§ **PROBLEM TO WORK ON**
Leave no line out. Transcribe the whole listing exactly.

------ DATA SEGMENT ------

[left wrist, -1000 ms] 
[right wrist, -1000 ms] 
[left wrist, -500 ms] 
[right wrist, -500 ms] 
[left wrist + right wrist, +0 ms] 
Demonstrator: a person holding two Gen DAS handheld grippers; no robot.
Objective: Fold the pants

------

§ **RESULT**
[left wrist, -1000 ms] 
[right wrist, -1000 ms] 
[left wrist, -500 ms] 
[right wrist, -500 ms] 
[left wrist + right wrist, +0 ms] 
Demonstrator: a person holding two Gen DAS handheld grippers; no robot.
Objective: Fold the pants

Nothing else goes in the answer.